Definition / general
  • Usually in carotid bodies (may be due to chronic hypoxemia, Am J Pathol 1978;91:497), associated with high altitude or cardiopulmonary disease
  • Adrenal medulla occasionally affected, if so, usually bilateral, syndromic (e.g. multiple endocrine neoplasia type 2/MEN2, mutations in SDHB/succinate dehydrogenase iron-sulfur subunit), or sporadic
  • Adrenal medullary hyperplasia may be a precursor for pheochromocytoma in MEN2 syndrome (Neoplasia 2014;16:868)
  • May also affect vagal and aorticopulmonary paraganglia
Clinical features
  • From nonsymptomatic to hypertensive
Case reports
Treatment
  • Adrenalectomy if symptomatic and clinically indicated
Gross description
  • Marked increase in weight, could be over 30 g
  • Diameter > 5 mm
Microscopic (histologic) description
  • Increased number of lobules, some confluent, composed of increased numbers of sustentacular cells and chief cells with hyperchromatic and mildly enlarged nuclei
Microscopic (histologic) images

Images hosted on PathOut server:

Images contributed by Lan L. Gellert, M.D., Ph.D.

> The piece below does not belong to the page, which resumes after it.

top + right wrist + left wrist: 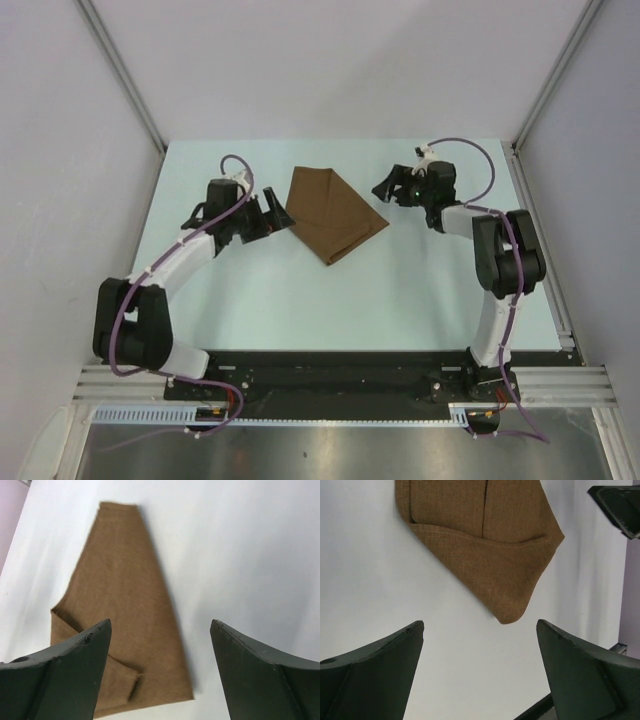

Adrenal medullary hyperplasia

Positive stains
Differential diagnosis
  • Paraganglioma: extra-adrenal, usually > 300 mg, may have higher density of chief cells
  • Pheochromocytoma: > 1 cm, but otherwise morphologically similar to adrenal medullary hyperplasia
Board review question #1
Which of the following differentiate adrenal medullary hyperplasia from pheochromocytoma?

  1. Cytological atypia
  2. Infiltrative border
  3. Mitosis
  4. Size
Board review answer #1
D. Size

In clinical practice, adrenal medullary hyperplasia is defined as adrenal medullary proliferation with a size < 1 cm, while larger lesions are considered as pheochromocytoma.